Ethereum 2.0 and beyond
Vitalik Buterin
Please welcome Vitalik who needs no introduction.
Introduction
Okay. I have 20 minutes. I will get right to it. Vlad gave a presentation on some of his research into CBC Casper and how CBC Casper can be extended into sharding contexts. This presentation will be about taking some of the existing research into consensus algorithms and sharding and other things we have done in the last few years and see how they concretely translate into what is actually going to be deployed to Ethereum Foundation in the short to medium term future.
Ethereum 2.0 spec
We recently did the release of the spec for phase 0 of Ethereum 2.0. So.... yay. So you might ask, what exactly is this? We published an 8,000 word paper. But we've done that before. What's the different?
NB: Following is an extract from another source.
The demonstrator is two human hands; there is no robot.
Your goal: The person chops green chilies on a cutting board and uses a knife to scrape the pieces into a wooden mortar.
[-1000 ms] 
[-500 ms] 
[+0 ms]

In 2014, slasher was a proof-of-stake consensus algorithm we proposed back when we were starting to look at alternative proof-of-work systems. We had a lot of sharding proposals, one was called hypercubes which was weird and spooky. Since then, we have had CasperFSG which was released and published and formally proven about 1-2 years ago. We have had a lot of progress in sharding.
The research we've been making over the past years is finally coalescing to the point where it's a spec, it describes what people need to build, and developers are building it. It's finally coming into production. They claim they are months away from a testnet.
Architecture
The structure is one where we have this beacon chain in the middle. It's a hub and spoke system where you have some chain in the middle and you have 1024 shard chains and 1024 shard chains are the ones that hold the transaction data that users are going to send that represents their desire to send money or trade CryptoKitties.
This system is also connected to the Eth 1.0 chain. This is temporary. It's intended to go away eventually. But it's necessary because hard-forks are a bad idea, and they need a way to move from the 1.0 chain to the 2.0 chain.
Roll out
It's being rolled out in phases. Phase 0 is proof-of-stake. It has all of the basic scaffolding in place. Phase 1 is what is coming after phase 0 which has sharding but specifically focused on sharding of data availability. You can put data on the chain, but the chain is agnostic as to what the data means. Phase 2 is state and execution. It's no longer a place to put data, but data gets interpreted and we try to handle Ether transactions, token transactions, VM execution, things like storage and storage rent. Phase 3 and beyond is basically we have a lot of other ideas like STARKs and how to incrementally improve the safety of the system over time and we can layer them slowly on top as these ideas come into fruition.
Right now we're before phase 0. That's really where we are.
Beacon chain
To get into the beacon chain, it's a proof-of-stake system. To get into that, you need to have 32 ether. You move it over to the beacon chain by sending it to a one-way burn contract. Then you publish a merkle proof receipt on to the beacon chain. Once it's on the beacon chain, you get inducted as one of the proof-of-stake validators of the becaon chain.
This means you're moving your ether from the 1.0 chain to being a deposit on the proof-of-stake chain. For this to actually work, the beacon chain has to be aware of some root hashes on the Eth 1.0 chain so that we can find our merkle proofs. This is why we do some coupling between the two.
Attestation
One important thing to point out about this architecture is that it's designed to have a separation of concerns between the proof-of-stake side and the sharding side. The beacon chain is the thing that runs the consensus. But without sharding, the beacon chain could theoretically run as its own non-scalable blockchain. So if we wanted to, we could take phase 0 and add some transactions and we would be a proof-of-stake system. But scalability is important, so we're going all the way to add sharding. But the design and architecture is fairly separate, but there's some nice synergies.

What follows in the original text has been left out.